TASK TO CARRY OUT →
Please, from the entries below, transcribe exactly the lines that begin at the line with "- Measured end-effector" and end at the line with "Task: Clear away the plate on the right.", without the pictures.

---------- RECORD SET

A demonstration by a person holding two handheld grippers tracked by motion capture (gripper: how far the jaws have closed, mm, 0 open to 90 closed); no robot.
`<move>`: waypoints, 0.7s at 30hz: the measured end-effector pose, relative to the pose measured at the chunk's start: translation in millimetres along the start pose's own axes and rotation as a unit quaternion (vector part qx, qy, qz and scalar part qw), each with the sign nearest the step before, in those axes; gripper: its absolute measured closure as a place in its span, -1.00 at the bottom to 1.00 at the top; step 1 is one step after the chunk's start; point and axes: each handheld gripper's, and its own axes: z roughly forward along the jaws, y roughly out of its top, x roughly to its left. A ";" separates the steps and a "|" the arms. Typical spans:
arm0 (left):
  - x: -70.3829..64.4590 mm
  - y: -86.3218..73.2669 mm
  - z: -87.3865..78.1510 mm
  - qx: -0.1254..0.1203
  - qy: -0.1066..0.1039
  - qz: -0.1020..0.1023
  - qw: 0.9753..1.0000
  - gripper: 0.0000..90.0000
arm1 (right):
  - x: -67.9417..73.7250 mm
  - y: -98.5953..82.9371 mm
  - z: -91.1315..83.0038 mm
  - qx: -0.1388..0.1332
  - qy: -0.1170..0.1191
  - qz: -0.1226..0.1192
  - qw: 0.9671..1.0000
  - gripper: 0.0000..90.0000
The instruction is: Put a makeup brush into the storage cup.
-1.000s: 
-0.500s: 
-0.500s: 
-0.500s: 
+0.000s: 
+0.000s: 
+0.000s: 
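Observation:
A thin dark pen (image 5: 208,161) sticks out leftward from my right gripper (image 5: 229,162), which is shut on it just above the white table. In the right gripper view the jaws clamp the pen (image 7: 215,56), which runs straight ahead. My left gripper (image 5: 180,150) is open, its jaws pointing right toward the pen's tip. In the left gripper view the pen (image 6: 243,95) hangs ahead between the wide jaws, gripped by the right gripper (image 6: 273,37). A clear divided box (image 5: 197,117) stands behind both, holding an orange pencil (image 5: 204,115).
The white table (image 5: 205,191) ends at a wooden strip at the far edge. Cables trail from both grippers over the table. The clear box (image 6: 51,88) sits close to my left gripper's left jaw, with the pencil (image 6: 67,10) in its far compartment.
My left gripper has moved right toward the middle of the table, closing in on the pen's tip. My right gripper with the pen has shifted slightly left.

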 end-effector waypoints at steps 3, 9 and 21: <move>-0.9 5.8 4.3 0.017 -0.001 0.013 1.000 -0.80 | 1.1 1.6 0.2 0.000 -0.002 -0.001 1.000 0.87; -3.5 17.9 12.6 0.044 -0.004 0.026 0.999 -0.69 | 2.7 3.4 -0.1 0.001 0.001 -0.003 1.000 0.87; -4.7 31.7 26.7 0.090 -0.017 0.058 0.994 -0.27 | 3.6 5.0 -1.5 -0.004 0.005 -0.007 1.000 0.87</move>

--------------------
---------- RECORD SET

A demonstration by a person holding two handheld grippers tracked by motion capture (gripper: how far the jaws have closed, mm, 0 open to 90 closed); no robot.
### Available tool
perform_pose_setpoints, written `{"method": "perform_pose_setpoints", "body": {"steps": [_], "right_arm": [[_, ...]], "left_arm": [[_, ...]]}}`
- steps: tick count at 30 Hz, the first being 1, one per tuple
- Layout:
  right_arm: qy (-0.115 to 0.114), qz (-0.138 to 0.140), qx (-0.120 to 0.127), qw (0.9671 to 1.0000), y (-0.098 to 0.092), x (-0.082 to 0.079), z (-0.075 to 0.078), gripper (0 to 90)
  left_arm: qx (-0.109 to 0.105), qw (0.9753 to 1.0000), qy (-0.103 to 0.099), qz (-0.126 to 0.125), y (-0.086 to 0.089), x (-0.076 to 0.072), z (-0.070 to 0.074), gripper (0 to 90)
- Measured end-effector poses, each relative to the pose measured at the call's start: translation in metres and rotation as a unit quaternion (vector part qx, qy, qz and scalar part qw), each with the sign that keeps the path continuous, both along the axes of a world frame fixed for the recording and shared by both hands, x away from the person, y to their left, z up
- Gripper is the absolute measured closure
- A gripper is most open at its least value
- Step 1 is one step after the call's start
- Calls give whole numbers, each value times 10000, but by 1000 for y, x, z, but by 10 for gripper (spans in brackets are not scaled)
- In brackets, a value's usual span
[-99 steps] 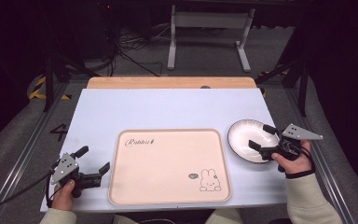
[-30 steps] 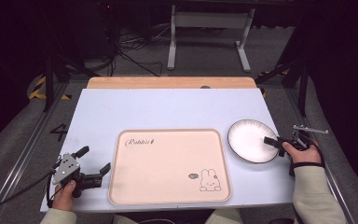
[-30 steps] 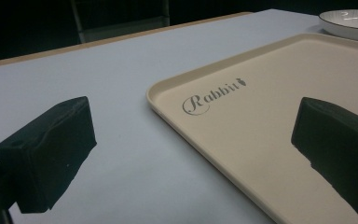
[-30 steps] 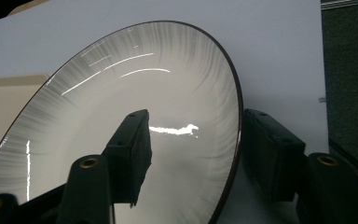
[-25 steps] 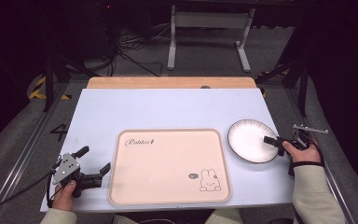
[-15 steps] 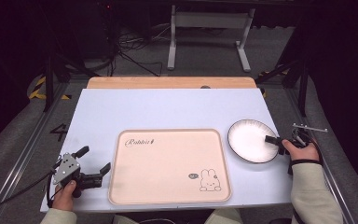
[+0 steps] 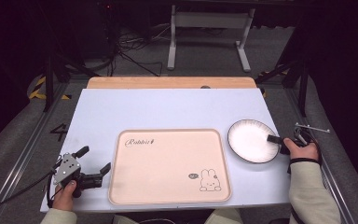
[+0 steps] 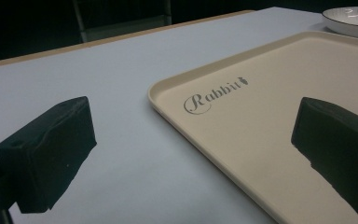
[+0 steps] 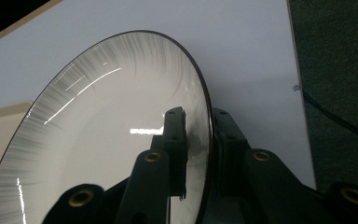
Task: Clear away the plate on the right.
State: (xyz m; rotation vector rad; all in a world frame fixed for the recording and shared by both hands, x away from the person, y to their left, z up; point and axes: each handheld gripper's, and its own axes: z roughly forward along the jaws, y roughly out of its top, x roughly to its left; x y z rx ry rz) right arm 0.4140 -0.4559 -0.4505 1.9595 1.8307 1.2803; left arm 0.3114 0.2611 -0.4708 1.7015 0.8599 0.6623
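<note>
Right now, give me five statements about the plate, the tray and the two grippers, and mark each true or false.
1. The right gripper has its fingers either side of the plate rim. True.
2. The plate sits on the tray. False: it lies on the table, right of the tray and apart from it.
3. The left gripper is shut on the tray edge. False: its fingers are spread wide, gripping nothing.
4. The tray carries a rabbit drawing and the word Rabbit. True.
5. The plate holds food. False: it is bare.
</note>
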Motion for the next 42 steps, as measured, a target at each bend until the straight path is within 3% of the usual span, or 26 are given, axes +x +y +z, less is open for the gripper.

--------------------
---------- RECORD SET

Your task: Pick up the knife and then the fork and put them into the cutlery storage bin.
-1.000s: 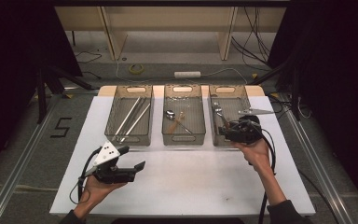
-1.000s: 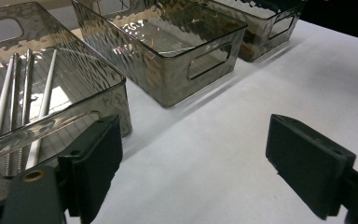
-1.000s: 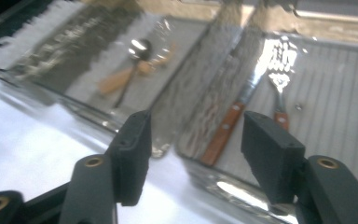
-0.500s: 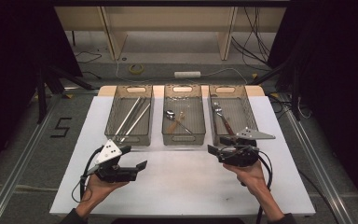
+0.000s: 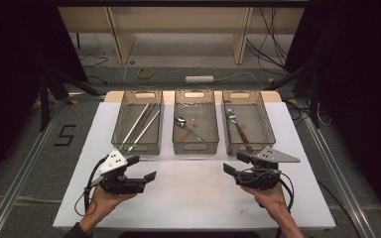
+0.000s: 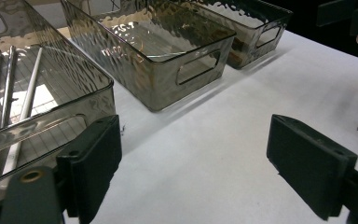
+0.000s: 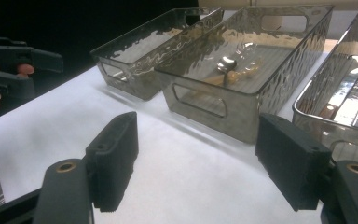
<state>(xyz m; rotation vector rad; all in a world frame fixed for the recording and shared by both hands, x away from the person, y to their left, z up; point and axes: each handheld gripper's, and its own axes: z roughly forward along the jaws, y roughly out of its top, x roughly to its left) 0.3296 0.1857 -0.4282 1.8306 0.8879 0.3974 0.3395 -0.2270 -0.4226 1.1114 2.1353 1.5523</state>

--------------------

SOLUTION TO THIS EXERCISE →
- Measured end-effector poses, each relative to the pose measured at the call's start: translation in metres and rotation as a unit quaternion (vector part qx, qy, qz and scalar part qw), each with the sign that keeps the path continuous, both along the axes of a world frame fixed for the recording and shared by both hands, x away from the person, y to their left, z up
- Gripper is the absolute measured closure
- A gripper is most open at its least value
- Step 1 is one step after the call's start
- Calls give whole numbers, each value times 10000, but by 1000 for y, x, z, but by 10 for gripper (spans in brackets are not scaled)
- In brackets, a value's usual span
[-99 steps] 
[-30 steps] 
[-30 steps] 
[-30 steps] 
[-25 steps] 
[-15 steps] 
[+0 steps] 
[+0 steps] 
[+0 steps] 
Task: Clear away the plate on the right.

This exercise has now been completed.